And they did. "Our Team had Stiga playing outfits," Todd explains, " but if Deloitte would provide us with leisure wear – for traveling, for sightseeing around the Olympic Village – they would get international visibility. And if, as part of our Olympic training, they’d enable us to go to the Brazilian Open immediately after the U.S. Open, we’d get some much needed practice in Singles and Doubles. In return, we could do demos and exhibitions for them." When they agreed, Todd thought, "This could be the start of a great relationship not only between myself and Deloitte, but between them and USA Table Tennis."
Deloitte and Touche has continued to give Todd time off to maintain his high standard of play. No wonder Fortune magazine for three straight years has named them one of the "100 best companies to work for." But what work, readers must be interested to know, does Todd actually do for them?
"Well," he says, "they draw revenue in two ways. One way is by counseling – they show you how to make your computer system better, or how and where to set up an office. The other way is by providing you with their traditional accounting and auditing services. I work with tax returns, particularly with real estate partnerships. Deloitte and Touche have been unbelievably flexible with me, for our two busiest times are February through April 15 and (since individual and corporate returns can be extended several months) Aug. 15-Sept. 15, and it’s precisely at these times that the Olympic Trials and Olympic Games are held. Getting returns out the door, even when partner-clients want small changes, involves me doing essential preparatory work. So, as was the case just recently, I can’t abuse the leeway that’s been given me, and so couldn’t make the Traverse City, Michigan Too Much Fun golf and table tennis outing. I had Too Much Work to do."

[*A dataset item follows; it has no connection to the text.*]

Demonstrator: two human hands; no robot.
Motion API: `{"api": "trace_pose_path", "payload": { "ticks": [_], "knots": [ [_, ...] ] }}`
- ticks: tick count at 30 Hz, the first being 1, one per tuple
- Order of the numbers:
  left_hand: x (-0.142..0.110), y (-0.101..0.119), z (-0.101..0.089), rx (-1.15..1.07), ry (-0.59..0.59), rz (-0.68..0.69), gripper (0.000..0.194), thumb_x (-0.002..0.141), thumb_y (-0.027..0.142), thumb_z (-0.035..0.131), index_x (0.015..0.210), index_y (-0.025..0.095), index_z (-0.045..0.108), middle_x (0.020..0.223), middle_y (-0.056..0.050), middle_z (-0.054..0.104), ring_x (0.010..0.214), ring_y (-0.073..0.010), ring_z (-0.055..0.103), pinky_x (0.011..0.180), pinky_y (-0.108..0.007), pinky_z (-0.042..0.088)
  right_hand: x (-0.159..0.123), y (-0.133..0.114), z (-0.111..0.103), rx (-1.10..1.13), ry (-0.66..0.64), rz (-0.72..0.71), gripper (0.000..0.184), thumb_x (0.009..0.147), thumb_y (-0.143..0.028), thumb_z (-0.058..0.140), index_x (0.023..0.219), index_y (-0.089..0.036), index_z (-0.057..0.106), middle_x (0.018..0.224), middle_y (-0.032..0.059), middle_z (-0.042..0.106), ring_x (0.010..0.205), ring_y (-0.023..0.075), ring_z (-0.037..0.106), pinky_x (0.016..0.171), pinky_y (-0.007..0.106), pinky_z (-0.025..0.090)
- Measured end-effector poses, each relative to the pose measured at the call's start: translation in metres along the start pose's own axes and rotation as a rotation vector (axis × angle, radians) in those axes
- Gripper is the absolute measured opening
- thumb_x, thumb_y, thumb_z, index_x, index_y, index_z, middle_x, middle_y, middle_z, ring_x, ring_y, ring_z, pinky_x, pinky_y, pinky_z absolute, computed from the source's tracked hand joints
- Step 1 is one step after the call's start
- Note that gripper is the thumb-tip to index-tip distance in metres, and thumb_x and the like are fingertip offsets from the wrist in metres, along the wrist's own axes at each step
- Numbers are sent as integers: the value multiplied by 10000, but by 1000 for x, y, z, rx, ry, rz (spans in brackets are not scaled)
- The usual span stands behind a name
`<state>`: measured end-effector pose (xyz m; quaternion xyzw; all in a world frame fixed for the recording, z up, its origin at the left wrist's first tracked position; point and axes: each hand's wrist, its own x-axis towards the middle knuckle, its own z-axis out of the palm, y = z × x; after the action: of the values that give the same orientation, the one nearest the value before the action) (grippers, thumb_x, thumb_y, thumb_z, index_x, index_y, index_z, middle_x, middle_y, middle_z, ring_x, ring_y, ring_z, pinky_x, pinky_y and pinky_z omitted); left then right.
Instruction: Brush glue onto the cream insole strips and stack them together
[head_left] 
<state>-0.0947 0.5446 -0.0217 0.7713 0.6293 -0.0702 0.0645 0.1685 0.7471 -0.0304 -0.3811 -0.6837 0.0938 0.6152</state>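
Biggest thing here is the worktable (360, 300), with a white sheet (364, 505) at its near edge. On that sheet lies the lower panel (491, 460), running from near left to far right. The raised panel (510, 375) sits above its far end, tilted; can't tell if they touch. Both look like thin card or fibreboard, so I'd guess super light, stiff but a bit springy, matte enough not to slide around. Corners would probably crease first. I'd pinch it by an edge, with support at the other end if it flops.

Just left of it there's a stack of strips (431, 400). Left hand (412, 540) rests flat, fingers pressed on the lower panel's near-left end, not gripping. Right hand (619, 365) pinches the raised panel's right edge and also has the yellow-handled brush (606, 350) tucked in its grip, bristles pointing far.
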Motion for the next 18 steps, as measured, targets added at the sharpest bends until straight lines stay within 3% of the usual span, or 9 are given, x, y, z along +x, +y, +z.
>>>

Todd likes the casual company environment and the young group of people he works with. He also likes being given lots of responsibility – "right out of college," he says, "I had talks with clients on a daily basis." What he most dislikes are things left undone. There have to be a lot of those around ever-hectic tax time and Todd says, "Until you do them, and do them right, they can drive you crazy."
Of course Deloitte is pleased by Todd’s conscientiousness, but they must also be very impressed by the fact that within a few months of being hired he passed all four parts of the CPA exam on his first try – which I understand only about 10% do. Todd says he managed that by staying focused. "Since I don’t like to leave any rough edges, I over-prepared. Followed the advice my father gave me when he said that, if you’re pressed for time, it’s better to practice table tennis an hour a day for 20 days than for 20 hours in one concerted session. I took this stay-with-it-everyday, business-like approach and never felt that much pressure – especially since if you pass two of the four sections and get 50% right on the other two, you don’t have to re-take those two you passed. At worst it would just be a matter of time before I did what I had to do.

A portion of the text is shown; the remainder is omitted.